This form of synchronization is virtual because the actual situation is more complex than seems to be the case from a programmer's perspective: the ordering property (a so-called synchronous event notification model) can sometimes be violated. For example, the messaging system might sometimes report the same events in different orders at different processes, but only in situations where the processes won't notice. If they are replicating data, the most common use of virtual synchrony, the replicas remain in identical states. The flexibility associated with this limited form of event reordering permits virtual synchrony platforms to achieve extremely high data rates while still preserving very strong fault-tolerance and consistency guarantees.
Each process group has a name, visible within the network. A single application program can connect itself to many groups at the same time. In effect, a process group becomes an abstraction for sharing data, coordinating actions, and monitoring other processes.
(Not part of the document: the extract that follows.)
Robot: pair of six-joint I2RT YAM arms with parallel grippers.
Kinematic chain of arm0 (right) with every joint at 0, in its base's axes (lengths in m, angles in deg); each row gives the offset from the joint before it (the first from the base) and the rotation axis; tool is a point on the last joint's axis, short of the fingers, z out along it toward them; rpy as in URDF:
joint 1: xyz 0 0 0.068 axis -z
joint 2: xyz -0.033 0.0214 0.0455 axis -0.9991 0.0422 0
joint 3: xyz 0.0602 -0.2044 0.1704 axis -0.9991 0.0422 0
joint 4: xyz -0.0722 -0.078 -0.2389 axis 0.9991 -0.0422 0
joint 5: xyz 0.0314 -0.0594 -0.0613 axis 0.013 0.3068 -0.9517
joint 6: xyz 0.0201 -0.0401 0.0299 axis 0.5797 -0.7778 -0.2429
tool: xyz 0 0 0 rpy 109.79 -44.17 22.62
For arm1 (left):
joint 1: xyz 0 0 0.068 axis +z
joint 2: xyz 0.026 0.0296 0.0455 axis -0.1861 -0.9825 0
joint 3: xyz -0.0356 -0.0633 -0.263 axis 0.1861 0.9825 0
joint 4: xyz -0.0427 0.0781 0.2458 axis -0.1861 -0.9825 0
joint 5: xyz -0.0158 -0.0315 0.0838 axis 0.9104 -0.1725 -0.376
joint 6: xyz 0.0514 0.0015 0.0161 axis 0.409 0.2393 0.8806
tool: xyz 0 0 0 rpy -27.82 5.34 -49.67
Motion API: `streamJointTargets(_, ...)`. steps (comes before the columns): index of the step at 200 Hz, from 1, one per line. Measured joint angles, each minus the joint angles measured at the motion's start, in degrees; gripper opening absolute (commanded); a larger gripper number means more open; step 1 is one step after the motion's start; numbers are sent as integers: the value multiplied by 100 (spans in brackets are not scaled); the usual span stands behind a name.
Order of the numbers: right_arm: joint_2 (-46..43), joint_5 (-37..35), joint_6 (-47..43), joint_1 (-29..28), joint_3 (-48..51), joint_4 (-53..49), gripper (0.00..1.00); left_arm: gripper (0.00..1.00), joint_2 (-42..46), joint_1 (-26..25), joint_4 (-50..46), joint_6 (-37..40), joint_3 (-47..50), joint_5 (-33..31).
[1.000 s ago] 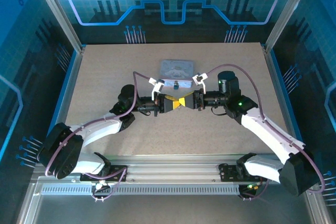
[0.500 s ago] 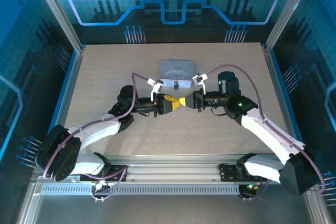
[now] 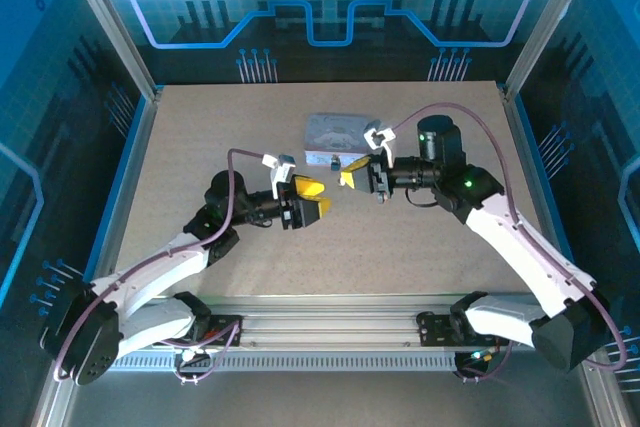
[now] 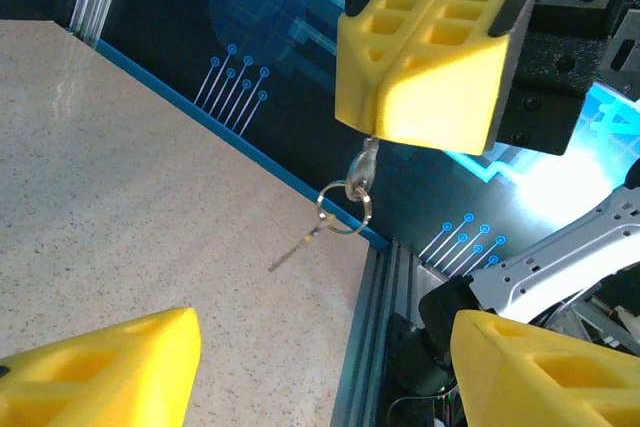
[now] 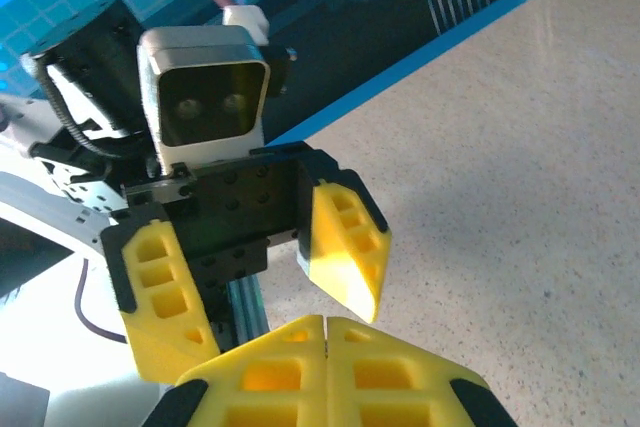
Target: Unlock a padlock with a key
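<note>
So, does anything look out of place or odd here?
Yes. The key hangs loose below the shut right gripper, pinched only at its end, its ring dangling. The left gripper is open, apart from it.

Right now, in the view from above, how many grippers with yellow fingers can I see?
2. The left gripper is over the table's middle, jaws apart; the right gripper is just in front of the grey tin, shut on the key. None seems hidden.

One key, one padlock, one tin
</note>
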Motion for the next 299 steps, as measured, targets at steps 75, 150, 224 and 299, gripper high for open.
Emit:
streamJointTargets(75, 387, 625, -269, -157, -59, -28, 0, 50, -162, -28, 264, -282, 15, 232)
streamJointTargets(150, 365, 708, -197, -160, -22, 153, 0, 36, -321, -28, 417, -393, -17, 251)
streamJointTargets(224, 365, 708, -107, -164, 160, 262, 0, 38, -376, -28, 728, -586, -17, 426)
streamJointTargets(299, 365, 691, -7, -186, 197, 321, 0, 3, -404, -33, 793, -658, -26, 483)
The term virtual synchrony refers to the fact that applications see the shared data evolve in what seems to be a synchronous manner. This form of synchronization is virtual because the actual situation is more complex than seems to be the case from a programmer's perspective. Like a compiler that sometimes reorders the execution of instructions for higher performance, or an operating system that sometimes stores random access memory on disk, virtual synchrony sometimes reorders events in ways that improve performance, and yet won't be noticeable to applications.
Using the virtual synchrony model, it is relatively easy to maintain fault-tolerant replicated data in a consistent state. One can then build all sorts of higher level abstractions over the basic replication mechanisms.
Virtual synchrony replication is used mostly when applications are replicating information that evolves extremely rapidly. As discussed further below, the kinds of applications that would need this model include multiuser role-playing games, air traffic control systems, stock exchanges, and telecommunication switches. Of course, there are other ways to solve the same problems. For example, most of today's online multiuser role-playing games give users a sense that they are sharing replicated data, but in fact the data lives in a server on a data center, and any information passes through the data centers. Those games probably wouldn't use models like virtual synchrony, at present. However, as they push towards higher and higher data rates, taking the server out of the critical performance path becomes important, and with this step, models such as virtual synchrony become valuable.
The trend towards cloud computing has increased interest in consistent state replication. Cloud computing systems are large virtualized data centers, operated by internet search or commerce firms such as IBM, Microsoft, Google and Amazon. Inside a cloud computing platform one finds services such as lock management systems (Google's is called Chubby, and Yahoo! uses one called Zookeeper), and these are implemented using virtual synchrony or closely related models. Other services that might be implemented using virtual synchrony include the cluster management tools that relaunch failed applications when nodes in a cluster crash, event notification tools that inform applications when significant events occur, and logging tools that help an application save its state for replay during recovery.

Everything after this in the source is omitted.